Exercise goal - The word "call" marks the lines to find; copy every such line from the data below.

Supplied information -
*** Begin section ***

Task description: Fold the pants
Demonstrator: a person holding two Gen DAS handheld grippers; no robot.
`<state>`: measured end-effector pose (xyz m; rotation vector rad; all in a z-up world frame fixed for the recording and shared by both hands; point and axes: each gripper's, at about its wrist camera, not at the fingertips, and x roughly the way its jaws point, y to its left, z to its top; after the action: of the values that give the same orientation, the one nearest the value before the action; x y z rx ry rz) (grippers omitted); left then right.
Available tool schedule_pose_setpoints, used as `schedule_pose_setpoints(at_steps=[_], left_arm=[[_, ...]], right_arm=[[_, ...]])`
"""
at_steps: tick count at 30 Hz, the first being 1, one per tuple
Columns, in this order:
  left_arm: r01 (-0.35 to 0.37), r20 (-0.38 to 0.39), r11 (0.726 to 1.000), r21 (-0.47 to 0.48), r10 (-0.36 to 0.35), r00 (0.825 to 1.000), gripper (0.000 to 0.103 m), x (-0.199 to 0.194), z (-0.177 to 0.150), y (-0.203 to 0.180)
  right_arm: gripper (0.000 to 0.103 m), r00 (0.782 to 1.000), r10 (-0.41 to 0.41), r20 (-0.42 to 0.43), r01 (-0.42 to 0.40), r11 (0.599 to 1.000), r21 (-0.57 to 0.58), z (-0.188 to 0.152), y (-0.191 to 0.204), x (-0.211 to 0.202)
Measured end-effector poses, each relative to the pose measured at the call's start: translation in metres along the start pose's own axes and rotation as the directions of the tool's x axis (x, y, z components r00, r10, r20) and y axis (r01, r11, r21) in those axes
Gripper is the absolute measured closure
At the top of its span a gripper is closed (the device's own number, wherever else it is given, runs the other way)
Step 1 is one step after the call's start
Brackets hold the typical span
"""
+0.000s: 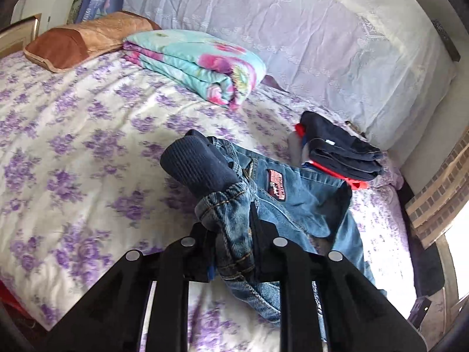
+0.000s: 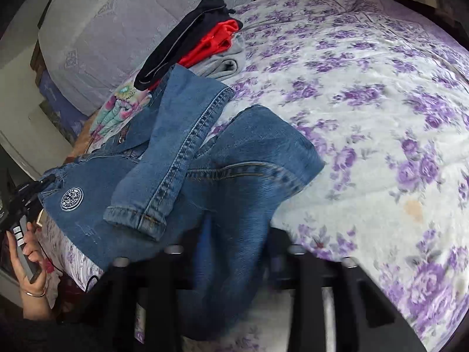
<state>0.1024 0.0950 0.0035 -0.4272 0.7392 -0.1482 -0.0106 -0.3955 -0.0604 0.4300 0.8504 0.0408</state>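
Observation:
Small blue denim pants (image 1: 296, 205) with a dark ribbed waistband (image 1: 199, 167) and a red patch lie crumpled on the floral bedspread (image 1: 88, 146). My left gripper (image 1: 234, 234) is shut on the waist edge of the pants and lifts it. In the right wrist view the pants (image 2: 181, 158) are bunched, one leg folded across the other, a round white patch near the left. My right gripper (image 2: 234, 249) is shut on denim of a pant leg, lifted off the bed (image 2: 381, 117). The left gripper (image 2: 26, 202) also shows there, in a hand at the left.
A stack of folded dark, red and grey clothes (image 1: 343, 152) lies beyond the pants, also in the right wrist view (image 2: 205, 38). A folded floral quilt (image 1: 199, 64), a brown pillow (image 1: 85, 41) and a big lilac-covered bolster (image 1: 293, 35) sit further back.

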Motion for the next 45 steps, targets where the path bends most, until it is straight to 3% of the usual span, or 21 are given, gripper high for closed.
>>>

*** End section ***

Solution for this task -
Measured end-effector poses, each relative to the pose measured at the call's start: translation in metres along the start pose's own axes and rotation as the directions of the tool's x axis (x, y, z components r00, r10, r20) and y axis (r01, r11, r21) in those axes
Step 1 is one step after the call's start

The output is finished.